Yesterday, he lay in a pool of his own blood with five bullets lodged in his torso. Today, he's sitting up in his hospital bed to receive a bouquet of flowers and a kiss from his wife Susan.

"Jesus pulled me through," affirms Ramon Torres of Gardena. Torres, 54, was shot five times in the chest during a gang-related holdup at the downtown liquor store he owns and operates. The doctors who attended him upon his arrival at Memorial Hospital gave the critically wounded man little chance of survival.

Nevertheless, Torres's condition began to stabilize immediately following a four-hour operation, during which surgeons removed the slugs from his body, sutured wounds in his lungs and stomach, and replaced the massive quantities of blood he'd lost before medical assistance arrived at the crime scene. . .

Marcus removed the page containing the article, neatly folded it, and set it on the passenger seat beside him. The rest of the newspapers he stacked and carried to the nearest garbage can. With a renewed sense of purpose, he returned to his car and steered it toward the I-5 Southbound.

By leaving early, he beat most of the rush hour traffic and arrived at the UCI Medical Center in a little over an hour. If he moved quickly, he could visit most of Orange County's major hospitals that day.


The donations began as a form of penance. For this is my blood of the new testament, which is shed for many for the remission of sins, the King of the Jews had said. Marcus had hoped that, if he shed enough of his own blood to save the masses, perhaps he could expiate the sin that had doomed him to become a deathless vagrant.

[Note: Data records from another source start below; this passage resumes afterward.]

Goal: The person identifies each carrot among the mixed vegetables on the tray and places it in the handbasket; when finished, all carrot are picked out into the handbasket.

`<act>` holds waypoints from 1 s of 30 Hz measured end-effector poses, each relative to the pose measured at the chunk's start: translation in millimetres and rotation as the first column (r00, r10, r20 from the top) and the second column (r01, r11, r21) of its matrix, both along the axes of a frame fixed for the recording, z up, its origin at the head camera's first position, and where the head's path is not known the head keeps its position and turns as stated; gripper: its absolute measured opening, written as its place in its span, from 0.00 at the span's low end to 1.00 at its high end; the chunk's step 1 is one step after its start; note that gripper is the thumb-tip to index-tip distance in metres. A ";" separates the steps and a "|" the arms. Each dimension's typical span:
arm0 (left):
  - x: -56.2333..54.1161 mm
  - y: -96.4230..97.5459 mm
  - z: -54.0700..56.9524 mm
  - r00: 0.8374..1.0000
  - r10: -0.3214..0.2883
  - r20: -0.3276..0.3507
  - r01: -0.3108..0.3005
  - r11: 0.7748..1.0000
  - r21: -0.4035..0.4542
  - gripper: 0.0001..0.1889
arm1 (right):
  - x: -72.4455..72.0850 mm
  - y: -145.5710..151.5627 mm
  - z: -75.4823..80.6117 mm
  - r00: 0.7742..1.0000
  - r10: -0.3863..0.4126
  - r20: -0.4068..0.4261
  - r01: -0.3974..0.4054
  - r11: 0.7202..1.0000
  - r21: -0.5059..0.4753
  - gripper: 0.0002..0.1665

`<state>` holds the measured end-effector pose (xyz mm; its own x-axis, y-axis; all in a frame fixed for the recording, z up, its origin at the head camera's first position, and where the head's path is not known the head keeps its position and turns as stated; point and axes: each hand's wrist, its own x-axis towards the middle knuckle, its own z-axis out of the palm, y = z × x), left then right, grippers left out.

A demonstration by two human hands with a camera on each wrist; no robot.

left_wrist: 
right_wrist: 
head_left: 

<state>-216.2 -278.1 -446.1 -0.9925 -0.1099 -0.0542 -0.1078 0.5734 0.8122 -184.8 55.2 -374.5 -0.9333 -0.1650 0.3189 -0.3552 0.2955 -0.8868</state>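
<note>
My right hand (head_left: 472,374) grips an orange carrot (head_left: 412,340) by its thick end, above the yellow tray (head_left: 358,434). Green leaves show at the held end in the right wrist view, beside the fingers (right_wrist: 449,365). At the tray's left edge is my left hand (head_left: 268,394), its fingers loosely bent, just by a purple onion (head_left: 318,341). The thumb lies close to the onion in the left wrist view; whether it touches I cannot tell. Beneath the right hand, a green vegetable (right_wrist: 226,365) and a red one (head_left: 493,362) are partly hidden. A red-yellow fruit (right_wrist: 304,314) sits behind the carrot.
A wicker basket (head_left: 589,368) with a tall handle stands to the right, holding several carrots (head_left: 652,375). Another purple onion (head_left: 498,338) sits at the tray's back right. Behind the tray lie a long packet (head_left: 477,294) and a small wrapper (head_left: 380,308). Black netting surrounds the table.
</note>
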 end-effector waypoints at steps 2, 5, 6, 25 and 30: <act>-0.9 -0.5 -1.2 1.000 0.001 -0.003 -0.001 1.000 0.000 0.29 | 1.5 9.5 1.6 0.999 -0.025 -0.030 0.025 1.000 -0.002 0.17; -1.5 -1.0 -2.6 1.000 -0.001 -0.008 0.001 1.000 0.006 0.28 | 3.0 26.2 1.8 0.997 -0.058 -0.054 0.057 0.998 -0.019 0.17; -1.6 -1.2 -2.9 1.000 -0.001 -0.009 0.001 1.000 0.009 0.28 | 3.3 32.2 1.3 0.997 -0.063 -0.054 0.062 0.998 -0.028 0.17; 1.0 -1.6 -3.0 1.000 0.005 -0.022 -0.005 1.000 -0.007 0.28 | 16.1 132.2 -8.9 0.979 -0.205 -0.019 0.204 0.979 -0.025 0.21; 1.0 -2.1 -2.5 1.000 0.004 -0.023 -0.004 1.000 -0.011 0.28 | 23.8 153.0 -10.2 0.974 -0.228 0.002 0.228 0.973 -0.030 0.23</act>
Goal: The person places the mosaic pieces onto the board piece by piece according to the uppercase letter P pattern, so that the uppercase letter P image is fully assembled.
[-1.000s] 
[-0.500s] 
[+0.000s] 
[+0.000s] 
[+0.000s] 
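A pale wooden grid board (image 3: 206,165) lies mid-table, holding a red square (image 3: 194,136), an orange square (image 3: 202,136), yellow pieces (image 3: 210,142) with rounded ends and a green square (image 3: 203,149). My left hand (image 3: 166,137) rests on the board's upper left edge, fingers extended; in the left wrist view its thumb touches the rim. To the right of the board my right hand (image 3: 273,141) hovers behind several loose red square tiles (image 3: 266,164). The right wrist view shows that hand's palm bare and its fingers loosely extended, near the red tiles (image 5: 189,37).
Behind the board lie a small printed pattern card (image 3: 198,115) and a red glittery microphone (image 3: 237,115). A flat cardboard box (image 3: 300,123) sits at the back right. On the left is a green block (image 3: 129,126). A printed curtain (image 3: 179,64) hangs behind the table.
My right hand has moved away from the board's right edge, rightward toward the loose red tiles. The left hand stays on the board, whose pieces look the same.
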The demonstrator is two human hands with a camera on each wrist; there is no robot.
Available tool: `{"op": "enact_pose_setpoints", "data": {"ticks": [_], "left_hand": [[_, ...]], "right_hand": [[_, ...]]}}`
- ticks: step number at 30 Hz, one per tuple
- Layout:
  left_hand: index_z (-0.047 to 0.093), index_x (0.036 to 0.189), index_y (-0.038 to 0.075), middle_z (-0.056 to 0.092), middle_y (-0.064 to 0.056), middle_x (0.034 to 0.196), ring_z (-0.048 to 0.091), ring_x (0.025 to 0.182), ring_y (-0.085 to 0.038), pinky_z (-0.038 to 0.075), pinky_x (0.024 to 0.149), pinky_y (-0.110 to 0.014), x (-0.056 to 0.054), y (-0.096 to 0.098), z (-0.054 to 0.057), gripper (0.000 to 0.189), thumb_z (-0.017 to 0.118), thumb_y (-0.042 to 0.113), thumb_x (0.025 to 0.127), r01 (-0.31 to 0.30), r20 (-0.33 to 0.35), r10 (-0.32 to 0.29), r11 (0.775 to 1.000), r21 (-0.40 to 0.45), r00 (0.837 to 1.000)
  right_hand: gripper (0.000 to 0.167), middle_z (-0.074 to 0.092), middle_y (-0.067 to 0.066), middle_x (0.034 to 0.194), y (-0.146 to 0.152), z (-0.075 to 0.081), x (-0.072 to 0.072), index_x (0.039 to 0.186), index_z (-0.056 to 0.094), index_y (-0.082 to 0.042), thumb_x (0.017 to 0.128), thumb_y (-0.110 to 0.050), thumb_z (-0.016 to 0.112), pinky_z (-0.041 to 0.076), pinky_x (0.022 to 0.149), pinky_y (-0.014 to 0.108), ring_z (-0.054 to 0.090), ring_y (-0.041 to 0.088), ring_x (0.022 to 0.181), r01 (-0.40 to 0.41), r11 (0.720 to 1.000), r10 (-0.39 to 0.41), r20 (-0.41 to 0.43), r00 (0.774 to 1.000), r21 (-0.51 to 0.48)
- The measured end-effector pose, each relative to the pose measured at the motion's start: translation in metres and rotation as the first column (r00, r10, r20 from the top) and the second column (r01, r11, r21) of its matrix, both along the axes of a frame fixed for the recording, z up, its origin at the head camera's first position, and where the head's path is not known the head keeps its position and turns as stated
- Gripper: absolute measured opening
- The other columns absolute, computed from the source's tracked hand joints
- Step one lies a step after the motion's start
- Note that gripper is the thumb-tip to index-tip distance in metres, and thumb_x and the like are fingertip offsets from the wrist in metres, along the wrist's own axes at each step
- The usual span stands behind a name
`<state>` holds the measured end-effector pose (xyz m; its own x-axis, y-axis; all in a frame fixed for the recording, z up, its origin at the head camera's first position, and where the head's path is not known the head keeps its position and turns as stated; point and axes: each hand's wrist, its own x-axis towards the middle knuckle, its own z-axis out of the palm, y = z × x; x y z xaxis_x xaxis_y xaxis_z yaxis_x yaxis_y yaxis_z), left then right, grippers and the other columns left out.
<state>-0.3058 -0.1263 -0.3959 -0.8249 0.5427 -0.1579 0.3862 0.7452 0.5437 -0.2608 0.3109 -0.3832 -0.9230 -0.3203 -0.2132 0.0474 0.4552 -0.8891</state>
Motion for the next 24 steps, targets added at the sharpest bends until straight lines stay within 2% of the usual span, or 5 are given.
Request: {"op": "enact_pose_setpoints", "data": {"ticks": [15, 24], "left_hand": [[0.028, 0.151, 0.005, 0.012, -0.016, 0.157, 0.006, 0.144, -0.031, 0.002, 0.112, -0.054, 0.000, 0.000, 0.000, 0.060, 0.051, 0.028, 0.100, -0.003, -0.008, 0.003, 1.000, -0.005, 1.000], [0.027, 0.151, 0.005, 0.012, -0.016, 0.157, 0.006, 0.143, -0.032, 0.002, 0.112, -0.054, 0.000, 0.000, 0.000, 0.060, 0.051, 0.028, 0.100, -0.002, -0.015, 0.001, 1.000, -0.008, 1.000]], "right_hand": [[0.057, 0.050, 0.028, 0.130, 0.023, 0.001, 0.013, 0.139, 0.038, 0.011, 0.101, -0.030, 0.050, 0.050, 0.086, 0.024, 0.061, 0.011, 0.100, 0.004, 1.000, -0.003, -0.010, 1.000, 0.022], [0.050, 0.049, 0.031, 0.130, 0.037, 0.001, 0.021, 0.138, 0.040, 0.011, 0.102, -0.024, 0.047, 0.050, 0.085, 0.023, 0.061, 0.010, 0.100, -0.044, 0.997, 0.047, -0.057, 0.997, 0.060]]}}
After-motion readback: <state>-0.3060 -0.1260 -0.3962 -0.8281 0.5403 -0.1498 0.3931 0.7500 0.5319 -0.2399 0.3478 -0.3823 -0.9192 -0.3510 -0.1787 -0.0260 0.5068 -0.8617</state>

It had seemed a trivial offense at the time. The Nazarene was nothing more than the leader of an obscure Jewish cult when they brought him into the hall of the Praetorium. Marcus and his centurions roared with laughter as they made sport of the impoverished prisoner's pretensions of being a King. The soldiers hung red draperies on his emaciated shoulders for an imperial cloak and shoved a reed in his right hand for a scepter.

"And no King should be without a crown," Marcus exclaimed, carrying a circlet of thorns to where two guards had pushed the prisoner to his knees. "Let this be your coronation, King of the Jews!"

As he set the mock crown on the Nazarene's head, the condemned man's bony hand seized Marcus's wrist with disconcerting strength and pressed the flesh of his palm onto the needle-sharp spines.

Marcus recoiled in pain and surprise and stared in shock at his hand, which had started to bleed. Rivulets of blood also dripped down the brow of the Nazarene, who regarded him with a pitying gaze. Enraged, Marcus raised his wounded hand and struck the prisoner's impudent face.

A hush fell over the crowd in the Praetorium. "Take this King away and crucify him," Marcus muttered to the guards.

Silent until then, the Nazarene suddenly spoke to him in perfect Latin. "I go now," he said, his voice grim, almost sad, "but you shall be waiting for me when I return."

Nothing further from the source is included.